Conosco molte realtà che si sono rimboccate le maniche per riaprire in sicurezza e mi dispiace che, per via del comportamento di alcuni, debbano subire le conseguenze delle disposizioni interi comparti (soprattutto cinema, teatro e spettacolo, tra i primi a chiudere nel primo lockdown e tra i più colpiti dalla pandemia). Abbiamo tutti le nostre colpe, già solo per aver tenuto (e continuare a tenere) il naso fuori dalla mascherina – e no non è una metafora. Il governo, da parte sua, avrebbe potuto lavorare di più e meglio sulla comunicazione istituzionale e avrebbe dovuto lasciare da parte posizioni propagandistiche per ricorrere piuttosto a strumenti finanziari urgenti (come il MES) per potenziare e rafforzare il sistema sanitario, permettendo alle strutture ospedaliere di reggere l’urto, prevedibile, della seconda ondata. Lasciatemi dire: con quale velleitaria pretesa gridiamo oggi ai diritti all’istruzione e alla cultura se in questi anni abbiamo lasciato che li calpestassero tagliandone i fondi e mettendoli sempre all’angolo? Chiedo, ma non per un’amica. Le pezze, certo, potevano essere messe in questi tre mesi, ma siamo arrivati in ritardo: sul digital divide e sulla didattica a distanza, sui controlli e sui trasporti; sulla buona informazione e sullo smart working; sulle terapie intensive e sul personale ospedaliero. E così abbiamo sprecato anche l’occasione di migliorare molte di queste lacune.
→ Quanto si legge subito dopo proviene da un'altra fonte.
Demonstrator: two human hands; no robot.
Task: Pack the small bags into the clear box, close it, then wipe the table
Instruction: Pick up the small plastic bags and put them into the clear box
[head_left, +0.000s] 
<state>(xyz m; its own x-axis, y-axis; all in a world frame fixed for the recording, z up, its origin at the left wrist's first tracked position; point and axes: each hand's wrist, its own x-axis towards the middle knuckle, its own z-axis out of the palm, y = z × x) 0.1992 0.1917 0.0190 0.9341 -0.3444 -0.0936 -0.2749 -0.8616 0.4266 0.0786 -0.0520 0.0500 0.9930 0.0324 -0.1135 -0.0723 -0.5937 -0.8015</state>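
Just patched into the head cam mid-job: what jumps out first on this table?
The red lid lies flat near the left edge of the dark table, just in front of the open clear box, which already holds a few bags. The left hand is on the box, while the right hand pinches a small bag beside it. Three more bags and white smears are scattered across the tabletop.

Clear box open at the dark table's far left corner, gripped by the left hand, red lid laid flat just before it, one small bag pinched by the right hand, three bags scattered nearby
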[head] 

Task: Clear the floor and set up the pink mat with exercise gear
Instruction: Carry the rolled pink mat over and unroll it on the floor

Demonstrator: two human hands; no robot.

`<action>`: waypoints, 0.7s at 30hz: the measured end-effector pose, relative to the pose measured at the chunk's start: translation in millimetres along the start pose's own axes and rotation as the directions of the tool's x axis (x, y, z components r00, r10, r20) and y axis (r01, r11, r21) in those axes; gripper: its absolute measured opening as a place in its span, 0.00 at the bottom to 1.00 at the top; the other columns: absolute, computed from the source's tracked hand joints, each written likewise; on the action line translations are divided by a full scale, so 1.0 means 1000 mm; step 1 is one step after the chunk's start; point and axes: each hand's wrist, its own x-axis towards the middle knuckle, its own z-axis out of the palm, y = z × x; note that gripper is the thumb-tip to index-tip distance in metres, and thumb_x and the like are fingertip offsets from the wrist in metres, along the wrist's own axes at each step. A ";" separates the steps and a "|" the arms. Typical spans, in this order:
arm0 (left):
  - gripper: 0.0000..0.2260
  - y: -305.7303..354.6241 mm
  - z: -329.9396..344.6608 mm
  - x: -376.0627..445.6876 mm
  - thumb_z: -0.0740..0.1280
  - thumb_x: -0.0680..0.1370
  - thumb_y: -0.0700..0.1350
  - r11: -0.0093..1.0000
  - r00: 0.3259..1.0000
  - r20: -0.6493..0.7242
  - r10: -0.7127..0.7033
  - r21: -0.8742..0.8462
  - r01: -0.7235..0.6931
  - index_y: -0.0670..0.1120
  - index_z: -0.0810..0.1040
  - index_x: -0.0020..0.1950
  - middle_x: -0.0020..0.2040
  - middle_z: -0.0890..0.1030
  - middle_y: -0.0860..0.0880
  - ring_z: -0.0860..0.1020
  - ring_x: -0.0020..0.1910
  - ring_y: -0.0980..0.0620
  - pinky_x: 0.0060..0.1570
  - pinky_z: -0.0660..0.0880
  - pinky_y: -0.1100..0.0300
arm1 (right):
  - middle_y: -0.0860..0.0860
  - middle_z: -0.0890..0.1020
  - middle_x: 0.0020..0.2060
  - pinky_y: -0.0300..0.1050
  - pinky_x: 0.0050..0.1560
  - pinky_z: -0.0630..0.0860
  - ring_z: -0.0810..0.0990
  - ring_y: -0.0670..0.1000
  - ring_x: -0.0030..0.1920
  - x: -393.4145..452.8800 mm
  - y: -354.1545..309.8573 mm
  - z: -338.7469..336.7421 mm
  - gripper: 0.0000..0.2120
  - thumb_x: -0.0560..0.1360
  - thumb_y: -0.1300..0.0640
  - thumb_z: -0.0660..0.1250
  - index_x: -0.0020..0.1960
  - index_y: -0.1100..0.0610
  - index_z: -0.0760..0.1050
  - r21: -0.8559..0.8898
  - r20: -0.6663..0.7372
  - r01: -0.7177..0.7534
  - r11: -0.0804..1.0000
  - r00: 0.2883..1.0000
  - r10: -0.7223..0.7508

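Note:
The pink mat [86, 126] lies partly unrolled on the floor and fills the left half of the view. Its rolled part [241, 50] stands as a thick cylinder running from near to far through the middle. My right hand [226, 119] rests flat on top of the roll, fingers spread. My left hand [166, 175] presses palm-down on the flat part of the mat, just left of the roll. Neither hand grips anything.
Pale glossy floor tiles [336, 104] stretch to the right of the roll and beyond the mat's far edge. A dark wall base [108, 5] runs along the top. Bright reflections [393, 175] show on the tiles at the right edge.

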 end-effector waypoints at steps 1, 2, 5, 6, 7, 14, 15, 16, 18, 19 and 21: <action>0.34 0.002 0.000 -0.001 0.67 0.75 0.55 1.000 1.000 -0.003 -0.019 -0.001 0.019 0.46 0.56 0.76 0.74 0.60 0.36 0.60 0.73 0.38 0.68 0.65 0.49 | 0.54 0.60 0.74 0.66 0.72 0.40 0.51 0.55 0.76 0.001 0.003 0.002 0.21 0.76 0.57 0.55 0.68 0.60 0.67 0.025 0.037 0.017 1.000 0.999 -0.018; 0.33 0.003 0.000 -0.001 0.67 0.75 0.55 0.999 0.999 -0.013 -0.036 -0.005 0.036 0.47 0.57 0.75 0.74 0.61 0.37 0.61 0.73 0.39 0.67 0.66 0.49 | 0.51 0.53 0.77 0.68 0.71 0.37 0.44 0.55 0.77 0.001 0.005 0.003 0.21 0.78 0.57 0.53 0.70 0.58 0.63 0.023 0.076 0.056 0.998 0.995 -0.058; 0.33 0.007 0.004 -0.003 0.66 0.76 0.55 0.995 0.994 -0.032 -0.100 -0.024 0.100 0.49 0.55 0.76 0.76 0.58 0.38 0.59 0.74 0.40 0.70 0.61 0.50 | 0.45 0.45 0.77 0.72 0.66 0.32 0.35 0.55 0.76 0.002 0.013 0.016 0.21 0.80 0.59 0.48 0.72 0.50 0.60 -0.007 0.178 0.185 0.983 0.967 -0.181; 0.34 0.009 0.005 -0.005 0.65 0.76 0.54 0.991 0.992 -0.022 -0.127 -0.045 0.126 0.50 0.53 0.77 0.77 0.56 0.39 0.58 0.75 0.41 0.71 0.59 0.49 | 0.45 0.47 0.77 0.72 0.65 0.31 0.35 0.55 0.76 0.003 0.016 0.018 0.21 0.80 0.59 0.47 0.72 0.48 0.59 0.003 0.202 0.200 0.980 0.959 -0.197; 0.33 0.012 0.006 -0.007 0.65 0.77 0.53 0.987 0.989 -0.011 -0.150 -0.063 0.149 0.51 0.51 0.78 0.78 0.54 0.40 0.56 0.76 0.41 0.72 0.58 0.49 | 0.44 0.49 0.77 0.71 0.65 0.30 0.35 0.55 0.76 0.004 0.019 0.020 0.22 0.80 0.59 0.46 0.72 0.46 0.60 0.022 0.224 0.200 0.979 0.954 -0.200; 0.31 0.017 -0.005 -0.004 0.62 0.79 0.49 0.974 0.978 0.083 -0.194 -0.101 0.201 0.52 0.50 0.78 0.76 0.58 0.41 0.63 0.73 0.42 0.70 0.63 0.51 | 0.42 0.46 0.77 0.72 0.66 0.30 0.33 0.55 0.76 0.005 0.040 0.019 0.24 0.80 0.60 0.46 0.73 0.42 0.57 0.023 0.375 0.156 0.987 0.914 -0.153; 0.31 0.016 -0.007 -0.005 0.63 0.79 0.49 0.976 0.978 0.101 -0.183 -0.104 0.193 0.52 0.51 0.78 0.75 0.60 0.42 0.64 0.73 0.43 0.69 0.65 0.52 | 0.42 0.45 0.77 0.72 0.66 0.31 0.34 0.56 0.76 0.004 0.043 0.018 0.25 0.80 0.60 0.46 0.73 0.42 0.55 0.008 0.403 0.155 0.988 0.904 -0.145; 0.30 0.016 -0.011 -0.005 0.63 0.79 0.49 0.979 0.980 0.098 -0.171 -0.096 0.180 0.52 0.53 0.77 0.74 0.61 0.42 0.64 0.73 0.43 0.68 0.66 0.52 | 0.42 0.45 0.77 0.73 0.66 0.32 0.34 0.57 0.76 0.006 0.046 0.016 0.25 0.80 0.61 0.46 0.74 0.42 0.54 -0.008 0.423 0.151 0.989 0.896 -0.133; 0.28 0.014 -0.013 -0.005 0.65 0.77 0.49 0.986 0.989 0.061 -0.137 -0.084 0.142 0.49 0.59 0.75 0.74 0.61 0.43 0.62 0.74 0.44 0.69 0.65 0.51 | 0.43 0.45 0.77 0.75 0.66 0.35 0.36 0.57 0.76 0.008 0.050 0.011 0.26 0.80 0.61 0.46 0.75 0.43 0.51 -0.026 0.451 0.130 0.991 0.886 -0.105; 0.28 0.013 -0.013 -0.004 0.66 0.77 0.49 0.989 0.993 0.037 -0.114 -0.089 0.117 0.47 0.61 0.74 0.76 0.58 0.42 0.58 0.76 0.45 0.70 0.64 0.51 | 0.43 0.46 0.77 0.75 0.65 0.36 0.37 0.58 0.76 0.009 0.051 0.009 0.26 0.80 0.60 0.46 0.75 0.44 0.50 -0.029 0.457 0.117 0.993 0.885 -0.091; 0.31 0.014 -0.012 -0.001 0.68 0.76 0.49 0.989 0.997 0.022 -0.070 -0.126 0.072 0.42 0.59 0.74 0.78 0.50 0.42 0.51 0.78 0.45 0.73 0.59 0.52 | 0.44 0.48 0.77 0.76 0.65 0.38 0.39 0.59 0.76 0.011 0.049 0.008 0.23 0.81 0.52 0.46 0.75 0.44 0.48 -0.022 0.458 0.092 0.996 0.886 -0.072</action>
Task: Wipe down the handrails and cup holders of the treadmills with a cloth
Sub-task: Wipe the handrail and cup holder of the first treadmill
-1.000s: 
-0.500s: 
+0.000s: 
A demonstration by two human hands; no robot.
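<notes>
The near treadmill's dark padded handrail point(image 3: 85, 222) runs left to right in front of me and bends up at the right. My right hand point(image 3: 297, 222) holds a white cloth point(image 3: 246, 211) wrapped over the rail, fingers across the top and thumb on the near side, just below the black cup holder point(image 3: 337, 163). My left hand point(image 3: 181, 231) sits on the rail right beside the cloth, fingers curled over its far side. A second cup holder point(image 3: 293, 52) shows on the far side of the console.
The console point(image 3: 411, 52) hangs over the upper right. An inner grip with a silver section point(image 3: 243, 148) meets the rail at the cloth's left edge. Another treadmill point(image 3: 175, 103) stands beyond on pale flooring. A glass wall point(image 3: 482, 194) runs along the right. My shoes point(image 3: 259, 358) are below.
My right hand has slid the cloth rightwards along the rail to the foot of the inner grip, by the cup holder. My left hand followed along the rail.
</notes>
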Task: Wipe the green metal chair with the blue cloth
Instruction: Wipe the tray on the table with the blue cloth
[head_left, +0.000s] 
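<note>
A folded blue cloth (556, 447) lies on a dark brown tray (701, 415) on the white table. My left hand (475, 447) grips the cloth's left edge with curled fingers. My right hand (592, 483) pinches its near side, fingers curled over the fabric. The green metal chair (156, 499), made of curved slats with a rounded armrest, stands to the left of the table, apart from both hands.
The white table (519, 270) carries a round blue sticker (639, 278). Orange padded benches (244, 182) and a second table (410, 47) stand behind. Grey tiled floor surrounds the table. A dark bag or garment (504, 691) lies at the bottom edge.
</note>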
Mi sento dire che sono una privilegiata perché io il mio lavoro posso continuare a farlo, in smart working. E questo è vero – e per questo mi sento molto fortunata. Ma sono anche dispiaciuta, delusa e risentita di fronte a molta noncuranza. Non ditemi – ve ne prego – che di una seconda ondata non ne avevamo idea perché, mentre stavamo con i piedi nell’acqua, scienziati, medici e virologi accreditati non hanno mai smesso di avvisarci e, per tenerci informati, sarebbe stato sufficiente leggere qualche notizia. Una pandemia è una pandemia e non scompare da un giorno all’altro. Ma io non sono una scienziata: sono una giovane professionista che vede crepe, fratture e nuove diseguaglianze in questa situazione di instabilità. Ma sono anche un “soggetto fragile” per il Ministero della Salute e per questo non ho mai smesso di portare la mascherina e di arrabbiarmi con negazionisti, cospirazionisti e no-vax.
Ma ecco, forse, adesso siamo tutti un po’ fuori tempo massimo: potevamo pensarci prima, ma i potevamo non hanno mai salvato nessuno. La scienza, quella sì. E almeno questa volta – sperando che sia l’ultima – proviamo a fidarci.